2011年12月5日月曜日

生産現場の意外な粘り腰

日本経済新聞社がまとめた2011年度設備投資動向調査(対象1426社)の結果が報道されている。それによると、全産業の設備投資額は前年度比で14.4%の増加だ。国内投資、海外投資の内訳がとれる838社についてみると、海外投資が39.2%増、国内投資が17.1%増になっている。

国内企業の設備投資マインドはリーマン危機以降ずっと弱気のままであり、それは直近の機械受注統計からもうかがわれる点、本ブログでも以前にとりあげた。


これから国内投資需要が拡大するとは到底予想できない形だ。非常な勢いで増えているのは日本企業が海外で行う設備投資である。

内閣府「法人企業景気予測調査(7~9月期調査)」は調査対象が1万5千社と桁違いに大きい。

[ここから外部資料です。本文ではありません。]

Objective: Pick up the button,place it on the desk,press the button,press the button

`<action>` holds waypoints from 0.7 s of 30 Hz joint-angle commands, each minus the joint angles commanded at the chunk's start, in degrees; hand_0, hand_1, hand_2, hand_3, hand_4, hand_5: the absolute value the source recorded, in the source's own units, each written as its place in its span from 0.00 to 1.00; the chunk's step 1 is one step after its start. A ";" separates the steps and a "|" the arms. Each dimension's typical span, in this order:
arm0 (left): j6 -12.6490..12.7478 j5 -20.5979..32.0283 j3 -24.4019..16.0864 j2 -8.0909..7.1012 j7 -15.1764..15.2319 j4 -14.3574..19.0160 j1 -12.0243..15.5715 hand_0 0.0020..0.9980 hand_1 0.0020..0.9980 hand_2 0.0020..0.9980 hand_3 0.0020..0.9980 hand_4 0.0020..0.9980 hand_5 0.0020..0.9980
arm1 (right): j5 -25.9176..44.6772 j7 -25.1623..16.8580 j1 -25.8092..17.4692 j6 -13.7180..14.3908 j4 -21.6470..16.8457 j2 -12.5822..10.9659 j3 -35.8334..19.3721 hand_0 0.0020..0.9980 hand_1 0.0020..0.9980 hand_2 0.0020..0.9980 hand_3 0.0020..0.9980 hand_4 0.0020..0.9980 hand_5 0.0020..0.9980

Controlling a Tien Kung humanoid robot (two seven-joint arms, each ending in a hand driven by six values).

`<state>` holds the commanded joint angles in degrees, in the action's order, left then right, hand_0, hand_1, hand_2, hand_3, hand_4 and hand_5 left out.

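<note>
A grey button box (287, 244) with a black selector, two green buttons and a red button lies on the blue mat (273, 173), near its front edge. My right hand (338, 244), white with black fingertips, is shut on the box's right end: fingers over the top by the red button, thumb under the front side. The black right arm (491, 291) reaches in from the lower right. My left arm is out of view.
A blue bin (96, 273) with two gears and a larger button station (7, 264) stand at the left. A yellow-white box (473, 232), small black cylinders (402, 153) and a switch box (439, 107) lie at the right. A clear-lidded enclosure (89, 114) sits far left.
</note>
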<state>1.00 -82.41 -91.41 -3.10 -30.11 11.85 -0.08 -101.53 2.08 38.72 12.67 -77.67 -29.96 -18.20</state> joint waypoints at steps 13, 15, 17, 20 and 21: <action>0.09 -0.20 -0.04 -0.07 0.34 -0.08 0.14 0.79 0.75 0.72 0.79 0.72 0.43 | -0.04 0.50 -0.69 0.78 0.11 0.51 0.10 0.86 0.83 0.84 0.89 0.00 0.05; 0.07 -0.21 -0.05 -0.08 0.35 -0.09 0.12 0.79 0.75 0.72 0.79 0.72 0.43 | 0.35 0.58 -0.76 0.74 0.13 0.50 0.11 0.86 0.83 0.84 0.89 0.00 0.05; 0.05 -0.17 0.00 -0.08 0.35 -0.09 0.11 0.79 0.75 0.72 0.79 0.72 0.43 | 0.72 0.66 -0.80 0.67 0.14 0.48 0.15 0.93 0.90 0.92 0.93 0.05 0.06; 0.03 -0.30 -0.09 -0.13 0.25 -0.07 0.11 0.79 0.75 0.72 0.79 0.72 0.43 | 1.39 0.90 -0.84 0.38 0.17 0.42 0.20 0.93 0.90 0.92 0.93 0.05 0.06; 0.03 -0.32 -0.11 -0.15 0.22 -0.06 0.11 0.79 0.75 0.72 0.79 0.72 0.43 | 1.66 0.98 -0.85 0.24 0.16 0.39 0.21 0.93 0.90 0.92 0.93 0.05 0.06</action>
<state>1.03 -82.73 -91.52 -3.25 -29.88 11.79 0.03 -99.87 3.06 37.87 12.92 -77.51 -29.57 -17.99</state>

数字としてはこちらが信頼できる。23年度における設備投資スタンスは大企業・中堅・中小、製造業・非製造業とも大半が維持更新であり、「生産・販売能力の拡大」を1位にあげたのは製造業の中小企業だけである。また設備投資金額見通しとしては、23年度は5.4%の増加となっている。内訳は製造業が9.0%増、非製造業が3.0%増になっている。どちらにしても数字は見通しである。

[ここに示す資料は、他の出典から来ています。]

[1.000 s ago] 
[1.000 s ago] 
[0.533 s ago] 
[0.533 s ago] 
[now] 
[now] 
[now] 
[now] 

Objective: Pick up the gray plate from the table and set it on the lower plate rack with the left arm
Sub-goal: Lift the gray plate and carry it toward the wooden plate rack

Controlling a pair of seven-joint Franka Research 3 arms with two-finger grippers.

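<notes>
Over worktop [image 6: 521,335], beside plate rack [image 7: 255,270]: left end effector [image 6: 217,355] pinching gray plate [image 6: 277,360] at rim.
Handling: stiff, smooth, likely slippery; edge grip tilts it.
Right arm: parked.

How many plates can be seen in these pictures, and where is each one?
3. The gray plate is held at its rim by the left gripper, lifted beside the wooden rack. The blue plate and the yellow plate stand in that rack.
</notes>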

確かに投資は拡大基調にあるとはとても言えないが、それでも製造業投資額が前年度比9%増というのは悪くはないと感じる。と同時に、非製造業の投資の弱さに日本経済最大の弱点を見るようだ。同じ内閣府調査で経常利益をみると、今年度前期では5.1%の減益だが、下期は10.5%の増益を見込み、年度全体では2.8%の増益という見通しだ。景況感そのものも、中小企業はあいかわらず悪いが、今年第4四半期から来年第1四半期にかけて景気は上昇すると予想する企業が半数を超えている。明らかに景況感は今年6月頃を底にずいぶん良くなっている。

今日の日経朝刊「景気指標」で有効求人倍率をみると、2009年全体で0.45倍とどん底であったが2010年には0.56倍、今年に入って大震災前後に一時低下したが、夏からまた改善が進んでいて、10月は0.67倍まで上がっている。失業率も09年度、10年度より下がっている。労働市場はパッとはしないが、状況は良くなっており、悪くなってはいない。中々の粘り腰である。

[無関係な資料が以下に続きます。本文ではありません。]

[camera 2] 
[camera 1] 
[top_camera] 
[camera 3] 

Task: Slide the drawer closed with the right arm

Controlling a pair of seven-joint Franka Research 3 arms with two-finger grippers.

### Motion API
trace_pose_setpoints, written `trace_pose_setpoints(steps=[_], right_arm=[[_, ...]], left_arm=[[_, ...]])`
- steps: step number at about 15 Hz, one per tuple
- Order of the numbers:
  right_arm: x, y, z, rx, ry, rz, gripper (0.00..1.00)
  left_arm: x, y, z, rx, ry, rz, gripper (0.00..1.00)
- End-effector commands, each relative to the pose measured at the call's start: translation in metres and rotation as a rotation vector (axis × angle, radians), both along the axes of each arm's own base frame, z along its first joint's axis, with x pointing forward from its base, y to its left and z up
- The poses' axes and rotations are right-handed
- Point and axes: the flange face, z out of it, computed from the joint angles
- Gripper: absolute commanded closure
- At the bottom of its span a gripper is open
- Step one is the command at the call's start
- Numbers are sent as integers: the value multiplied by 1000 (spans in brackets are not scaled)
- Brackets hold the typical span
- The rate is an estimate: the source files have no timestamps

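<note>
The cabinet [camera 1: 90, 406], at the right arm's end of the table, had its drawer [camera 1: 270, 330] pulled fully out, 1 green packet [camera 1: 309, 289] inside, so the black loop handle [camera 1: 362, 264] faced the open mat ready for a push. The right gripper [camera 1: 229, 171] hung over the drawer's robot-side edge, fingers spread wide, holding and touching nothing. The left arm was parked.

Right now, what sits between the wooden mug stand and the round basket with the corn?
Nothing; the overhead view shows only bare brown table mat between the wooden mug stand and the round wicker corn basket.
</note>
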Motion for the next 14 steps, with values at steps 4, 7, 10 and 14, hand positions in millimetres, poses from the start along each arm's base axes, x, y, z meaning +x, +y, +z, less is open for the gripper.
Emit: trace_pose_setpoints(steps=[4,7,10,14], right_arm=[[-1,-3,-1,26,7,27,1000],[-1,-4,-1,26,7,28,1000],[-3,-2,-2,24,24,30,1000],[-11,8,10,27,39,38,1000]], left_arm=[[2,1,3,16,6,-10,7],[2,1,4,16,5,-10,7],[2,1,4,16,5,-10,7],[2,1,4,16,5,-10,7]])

世はギリシア危機がイタリアに飛び火して、いまにもEUが崩壊しようとの流言がとびかい、日本は日本で復興、TPP、年金と消費税で声ばかりが大きい。ヒュンダイが日本に再上陸するというし、第3のビールも韓国メーカーにシェアを奪われている。寒い歳末が尚更寒くなるようだ。しかし、経済の診断は数字をみて行うべきだ。だるい、しんどい、力が出ないは気の病である。本当に悪ければ数字に表れる。日本経済の数字は、実にしぶとく、底堅く動いている。

ただ一つ、ハッキリしているのは<デフレ>。相変わらず名目が減り、実質が増える「名実逆転」が続いている。デフレ継続は明らかだ。デフレは中国のせいか?まさか今なおそう考えている御仁はいないと思うが、その中国ではインフレが止まらず政府は悩んでいる。日本以外の先進国でデフレに苦しんでいる国はない。小生は、日本の政策当局にデフレ解消の動機があるかどうかを疑っている。なぜなら民間経済全体に、そもそもデフレ解消への誘因があるとは、必ずしも思えないからだ。日本経済は安定したデフレと大量の国債発行が織り込まれた構造になってしまっている。日本の民間黒字・財政赤字・経常黒字という資金偏在はデフレの継続と双子、いや三つ子の関係にある。デフレからインフレに逆転させたいと願う真の誘因をもっている日本人はどこにいるだろう?いないわけではないはずだが、それを小生は疑っている。デフレの犯人を国外で探す必要はない。